We live and work in Asturias, one of the most beautiful parts of the world with breathtaking scenery, mountains and beaches and wonderful people who have that particular Spanish mix of being both traditional and modern and forward looking. Like many other parts of the world, Spanish seas and beaches are awash with plastic- so much so that after a storm you can sometimes barely walk on the beach without stepping on plastic.

This horrific realisation led us to think more about the materials we were working with and seek materials that were available naturally and in abundance that wouldn’t contribute to more landfill and waste. We wanted to make things that would never be thrown away.

It rains a lot in Asturias and this combined with a temperate climate creates unstoppable growth of all sorts of vegetation – the number one enemy of land owners is the bramble, zarza in Spanish. Its long, strong and prickly tendrils grow like wildfire and get a hold of gardens, land and abandoned buildings rapidly. It is also a flexible and strong material for weaving. It had been traditionally used to make fences to keep sheep and chickens safe from prey so we knew we had found the perfect material.

We involved local crafts people and worked with them to create a range of light shades with brambles, that incorporate a modern take on tradtional Asturian crochet and needlework, something I feel passionately about reviving in this part of the world.

The process is all done by hand and labour intensive – we had to find ways to dry and shape the brambles and strip them of their thorns. This level of labour can make products prohibitively expensive but because of the low cost of materials, they are not prohibitively expensive.

Brambles don’t have the same uniformity as other materials used for weaving so it creates a unique and edgy line so it doesn’t replicate the many woven lampshades that can be a bit twee and folksy. They work equally well in tradtional and modern environments.

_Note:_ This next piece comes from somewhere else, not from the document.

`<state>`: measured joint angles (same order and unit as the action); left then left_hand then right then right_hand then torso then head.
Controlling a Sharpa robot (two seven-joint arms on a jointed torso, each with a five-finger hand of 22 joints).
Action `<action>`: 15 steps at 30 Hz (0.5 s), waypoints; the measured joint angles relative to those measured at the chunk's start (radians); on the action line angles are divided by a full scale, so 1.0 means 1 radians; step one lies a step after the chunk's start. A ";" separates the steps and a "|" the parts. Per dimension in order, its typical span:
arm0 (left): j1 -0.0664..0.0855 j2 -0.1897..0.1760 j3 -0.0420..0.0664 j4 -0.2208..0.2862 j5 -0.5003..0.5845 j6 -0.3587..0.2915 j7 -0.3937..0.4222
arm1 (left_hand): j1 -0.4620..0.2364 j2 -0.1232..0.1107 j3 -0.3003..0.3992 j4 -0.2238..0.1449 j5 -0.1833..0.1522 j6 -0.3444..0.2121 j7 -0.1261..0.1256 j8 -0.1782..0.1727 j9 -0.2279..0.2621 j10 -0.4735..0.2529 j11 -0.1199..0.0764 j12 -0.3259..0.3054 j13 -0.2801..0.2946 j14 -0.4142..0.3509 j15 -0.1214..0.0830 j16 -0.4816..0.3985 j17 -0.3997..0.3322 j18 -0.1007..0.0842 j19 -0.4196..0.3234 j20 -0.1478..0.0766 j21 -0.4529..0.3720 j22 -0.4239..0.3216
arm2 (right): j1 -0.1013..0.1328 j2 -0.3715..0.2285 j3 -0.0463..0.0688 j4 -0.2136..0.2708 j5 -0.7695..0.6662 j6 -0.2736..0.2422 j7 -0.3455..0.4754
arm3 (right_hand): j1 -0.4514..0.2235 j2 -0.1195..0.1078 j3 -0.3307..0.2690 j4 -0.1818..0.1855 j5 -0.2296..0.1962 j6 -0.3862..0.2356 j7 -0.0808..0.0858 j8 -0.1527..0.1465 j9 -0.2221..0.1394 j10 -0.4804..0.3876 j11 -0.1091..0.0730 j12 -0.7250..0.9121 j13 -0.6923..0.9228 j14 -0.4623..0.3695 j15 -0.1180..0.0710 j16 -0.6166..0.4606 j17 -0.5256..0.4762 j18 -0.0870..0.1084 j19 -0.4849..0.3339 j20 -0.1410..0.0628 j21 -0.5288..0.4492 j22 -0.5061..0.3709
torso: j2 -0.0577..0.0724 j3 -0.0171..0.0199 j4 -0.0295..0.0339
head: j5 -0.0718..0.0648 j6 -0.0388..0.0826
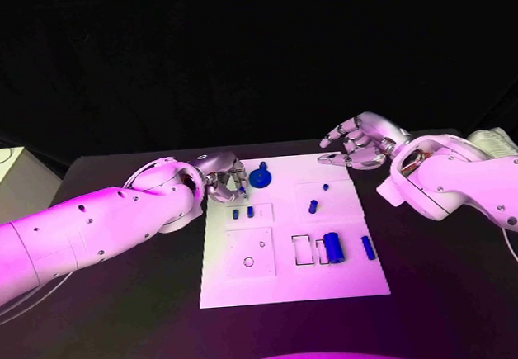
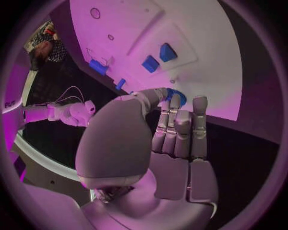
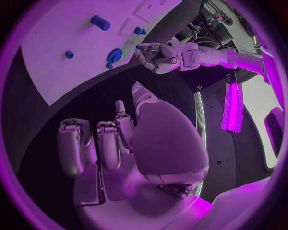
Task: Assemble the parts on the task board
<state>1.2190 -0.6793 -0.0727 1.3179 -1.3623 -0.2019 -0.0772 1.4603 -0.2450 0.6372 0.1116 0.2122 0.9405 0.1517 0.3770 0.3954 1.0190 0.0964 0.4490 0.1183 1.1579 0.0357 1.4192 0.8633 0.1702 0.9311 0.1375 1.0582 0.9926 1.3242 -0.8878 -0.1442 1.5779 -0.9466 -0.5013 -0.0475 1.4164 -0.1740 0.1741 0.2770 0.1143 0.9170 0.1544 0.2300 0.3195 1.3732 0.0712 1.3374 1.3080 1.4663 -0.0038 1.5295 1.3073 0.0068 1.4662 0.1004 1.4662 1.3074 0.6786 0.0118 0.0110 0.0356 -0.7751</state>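
My left hand [image 1: 220,180] hovers at the task board's [image 1: 293,285] far left corner, fingers upright and close together, holding nothing, just beside the round blue part [image 1: 260,178]. Across the board, two small pieces [image 1: 242,213], a peg [image 1: 314,206], a cylinder [image 1: 333,247] and a thin bar [image 1: 368,247] lie loose, so I judge assembly barely begun. My right hand [image 1: 358,143] hangs spread and empty beyond the board's far right corner, over the desk [image 1: 458,298].

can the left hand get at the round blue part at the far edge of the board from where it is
Probably yes. The left hand hovers at the task board's far left edge, right beside the round blue part, holding nothing. Nothing lies between them, and the right hand stays off beyond the far right corner.
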 measured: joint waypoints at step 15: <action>-0.003 0.021 0.000 -0.043 0.000 0.015 0.000 | 0.000 0.000 0.000 0.000 0.000 0.000 0.000 0.000 0.001 0.000 0.000 0.000 0.000 0.000 0.000 0.000 0.000 0.000 0.000 0.000 0.000 0.002 | -0.001 0.001 0.000 0.000 0.000 0.000 0.000 | 0.000 0.000 0.000 0.000 0.000 0.000 0.000 0.001 0.000 0.000 0.000 0.000 0.000 0.000 0.000 0.000 0.000 0.000 0.000 0.000 0.000 0.000 | 0.002 0.0004 -0.0031 | 0.004 -0.003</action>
<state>1.2160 -0.6584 -0.0729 1.2744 -1.3621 -0.1870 -0.0775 1.4604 -0.2451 0.6372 0.1116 0.2122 0.9403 0.1517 0.3770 0.3963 1.0190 0.0964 0.4490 0.1185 1.1578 0.0357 1.4192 0.8634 0.1701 0.9310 0.1375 1.0582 0.9945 1.3234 -0.8868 -0.1442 1.5780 -0.9466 -0.5009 -0.0475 1.4164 -0.1740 0.1741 0.2769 0.1143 0.9170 0.1544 0.2309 0.3195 1.3732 0.0712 1.3374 1.3078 1.4663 -0.0038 1.5295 1.3073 0.0069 1.4662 0.1004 1.4662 1.3073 0.6805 0.0122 0.0080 0.0397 -0.7783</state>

The availability of good low wattage lightbulbs has changed things and allows us to focus less on the technical aspects of lighting and more on creating a piece of art and beauty. Our lightshades are like hanging sculptures in their own right and when lit they transform the ceiling into a stunning, natural light show with stronger bulbs, or throw beguiling light and shadows on the ceiling with softer bulbs.

They are so organic and wild, they create a direct connection with nature that we desperately need in our busy and mechanised lives and importantly, they make us feel something- this is something that mass produced lighting can never do.